In 2021 we extended our reach more than ever before, connecting with new audiences online and increasing our outreach on YouTube and social media. We also had a busy publication schedule, including:
· Examining challenges in animal advocacy
· Considering what life is like for urban wild animals
· Expanding our ethics and animals website section
300+ Pages added to website
20 Workshops, meetings, and AMAs
6 Courses taught by AE representatives
4 Literature reviews and papers
1 Academic paper published
1,700+ web pages
600,000+ followers on social media
83,000+ views on YouTube
Video courses in 3 languages
An ebook accompanying the course in 2 languages
One of the problems with working in a neglected area like helping wild animals is that there is not yet a familiar context in which to discuss it. In the natural sciences, it requires a new field of study. In animal advocacy, we need new framing of messages. The way ideas are presented also has to fit into the social context, and that can vary by region or country.
This year we continued to research how to gain support for helping wild animals, and we provided more information that focuses on their wellbeing for its own sake.
In 2021 we published two new reports about animal advocacy on our website. One addresses the challenges of initiating a new field of study in natural sciences. This is important because novel research is necessary so we can learn how to best help wild animals and increase concern for them. Academic work is needed to inform policymakers and convince them that we can help animals in the wild.

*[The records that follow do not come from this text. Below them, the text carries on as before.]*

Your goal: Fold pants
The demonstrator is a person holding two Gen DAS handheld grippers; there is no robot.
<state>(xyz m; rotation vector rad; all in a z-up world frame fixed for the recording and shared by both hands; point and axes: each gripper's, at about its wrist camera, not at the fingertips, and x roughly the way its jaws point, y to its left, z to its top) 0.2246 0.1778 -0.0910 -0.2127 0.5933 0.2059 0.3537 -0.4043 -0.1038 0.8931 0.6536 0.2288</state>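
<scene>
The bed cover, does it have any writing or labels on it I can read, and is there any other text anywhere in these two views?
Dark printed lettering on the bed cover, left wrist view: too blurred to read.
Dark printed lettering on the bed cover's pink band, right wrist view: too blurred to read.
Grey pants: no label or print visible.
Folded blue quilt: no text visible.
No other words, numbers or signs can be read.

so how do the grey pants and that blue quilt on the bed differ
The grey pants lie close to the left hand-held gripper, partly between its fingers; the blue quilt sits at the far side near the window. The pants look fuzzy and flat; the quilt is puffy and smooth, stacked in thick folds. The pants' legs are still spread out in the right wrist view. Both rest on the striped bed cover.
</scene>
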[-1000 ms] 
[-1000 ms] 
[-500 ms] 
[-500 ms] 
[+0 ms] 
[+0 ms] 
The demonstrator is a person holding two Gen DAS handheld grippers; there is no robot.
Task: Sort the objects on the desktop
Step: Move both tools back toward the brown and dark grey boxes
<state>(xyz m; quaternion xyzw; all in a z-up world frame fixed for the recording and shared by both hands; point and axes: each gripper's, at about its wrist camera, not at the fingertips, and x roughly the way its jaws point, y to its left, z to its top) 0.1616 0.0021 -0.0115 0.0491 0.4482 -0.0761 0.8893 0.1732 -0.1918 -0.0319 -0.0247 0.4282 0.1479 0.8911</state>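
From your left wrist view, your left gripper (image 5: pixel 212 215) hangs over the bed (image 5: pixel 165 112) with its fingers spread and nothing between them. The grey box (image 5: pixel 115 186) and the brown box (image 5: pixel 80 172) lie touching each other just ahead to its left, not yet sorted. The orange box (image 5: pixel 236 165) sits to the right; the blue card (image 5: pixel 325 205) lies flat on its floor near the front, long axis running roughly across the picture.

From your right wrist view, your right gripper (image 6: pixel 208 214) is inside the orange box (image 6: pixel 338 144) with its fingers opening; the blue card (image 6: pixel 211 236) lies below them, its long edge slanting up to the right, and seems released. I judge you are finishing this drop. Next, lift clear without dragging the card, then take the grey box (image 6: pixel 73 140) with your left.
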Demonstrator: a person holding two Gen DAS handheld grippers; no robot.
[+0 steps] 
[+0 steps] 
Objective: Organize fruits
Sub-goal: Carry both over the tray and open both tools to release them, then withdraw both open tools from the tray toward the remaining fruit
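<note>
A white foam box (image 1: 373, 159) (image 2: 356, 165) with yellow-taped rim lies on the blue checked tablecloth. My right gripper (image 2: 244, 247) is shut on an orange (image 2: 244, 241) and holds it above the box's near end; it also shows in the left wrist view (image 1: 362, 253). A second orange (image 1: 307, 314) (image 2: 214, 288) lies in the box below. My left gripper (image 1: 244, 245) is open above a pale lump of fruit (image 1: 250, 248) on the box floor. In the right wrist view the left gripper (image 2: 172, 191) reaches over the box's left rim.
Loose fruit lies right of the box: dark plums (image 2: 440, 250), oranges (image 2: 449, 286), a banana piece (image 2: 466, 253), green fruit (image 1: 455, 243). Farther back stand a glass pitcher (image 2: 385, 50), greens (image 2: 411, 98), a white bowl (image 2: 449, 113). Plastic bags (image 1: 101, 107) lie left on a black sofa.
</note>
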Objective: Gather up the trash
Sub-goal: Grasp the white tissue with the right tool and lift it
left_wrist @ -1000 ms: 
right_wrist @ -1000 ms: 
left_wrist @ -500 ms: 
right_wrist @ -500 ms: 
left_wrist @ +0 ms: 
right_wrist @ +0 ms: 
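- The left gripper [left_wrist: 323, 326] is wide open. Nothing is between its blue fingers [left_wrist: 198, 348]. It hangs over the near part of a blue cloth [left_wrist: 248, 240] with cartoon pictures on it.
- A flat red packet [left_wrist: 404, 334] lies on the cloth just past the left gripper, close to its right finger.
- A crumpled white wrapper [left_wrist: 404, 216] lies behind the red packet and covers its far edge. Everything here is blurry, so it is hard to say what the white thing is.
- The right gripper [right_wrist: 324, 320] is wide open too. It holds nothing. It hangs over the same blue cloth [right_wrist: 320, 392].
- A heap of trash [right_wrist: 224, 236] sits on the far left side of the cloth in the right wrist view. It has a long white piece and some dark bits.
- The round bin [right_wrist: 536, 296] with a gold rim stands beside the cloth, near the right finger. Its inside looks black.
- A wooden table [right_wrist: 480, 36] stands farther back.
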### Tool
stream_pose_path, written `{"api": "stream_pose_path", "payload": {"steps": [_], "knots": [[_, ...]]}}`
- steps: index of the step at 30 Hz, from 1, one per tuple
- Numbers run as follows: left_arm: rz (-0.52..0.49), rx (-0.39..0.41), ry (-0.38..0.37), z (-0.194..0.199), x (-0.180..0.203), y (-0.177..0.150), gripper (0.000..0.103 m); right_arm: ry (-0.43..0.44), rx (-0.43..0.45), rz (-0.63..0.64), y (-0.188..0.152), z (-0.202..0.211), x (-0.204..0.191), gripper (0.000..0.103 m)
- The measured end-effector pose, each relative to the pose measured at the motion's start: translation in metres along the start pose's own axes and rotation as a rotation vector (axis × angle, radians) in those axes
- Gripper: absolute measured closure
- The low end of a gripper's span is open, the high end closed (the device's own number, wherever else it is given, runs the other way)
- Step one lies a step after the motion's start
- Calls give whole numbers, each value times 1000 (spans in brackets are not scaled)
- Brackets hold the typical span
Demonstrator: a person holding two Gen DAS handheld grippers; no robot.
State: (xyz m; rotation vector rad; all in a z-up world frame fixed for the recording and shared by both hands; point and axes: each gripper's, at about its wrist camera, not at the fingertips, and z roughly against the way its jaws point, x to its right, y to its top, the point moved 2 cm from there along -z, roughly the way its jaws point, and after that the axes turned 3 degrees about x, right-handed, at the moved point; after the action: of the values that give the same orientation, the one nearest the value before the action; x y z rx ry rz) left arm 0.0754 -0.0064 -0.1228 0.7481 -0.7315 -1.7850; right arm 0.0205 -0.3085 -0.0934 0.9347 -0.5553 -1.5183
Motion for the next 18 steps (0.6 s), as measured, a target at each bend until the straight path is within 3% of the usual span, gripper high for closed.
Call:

The other report we published centers on perspectives on animal advocacy in China, with a focus on wild animals. We conducted and analyzed 18 in-depth interviews with experts on animal issues in China, in order learn their views about challenges and risks for local and foreign animal advocacy groups operating in China. This work is important for several reasons. China covers a very large area where many wild animals live. Its population is also very large, as a result of which many animals are raised, killed, and used there. In addition, China is a major actor in the world today, influencing many other countries. The development of animal advocacy in China has the potential to make a big difference in the world.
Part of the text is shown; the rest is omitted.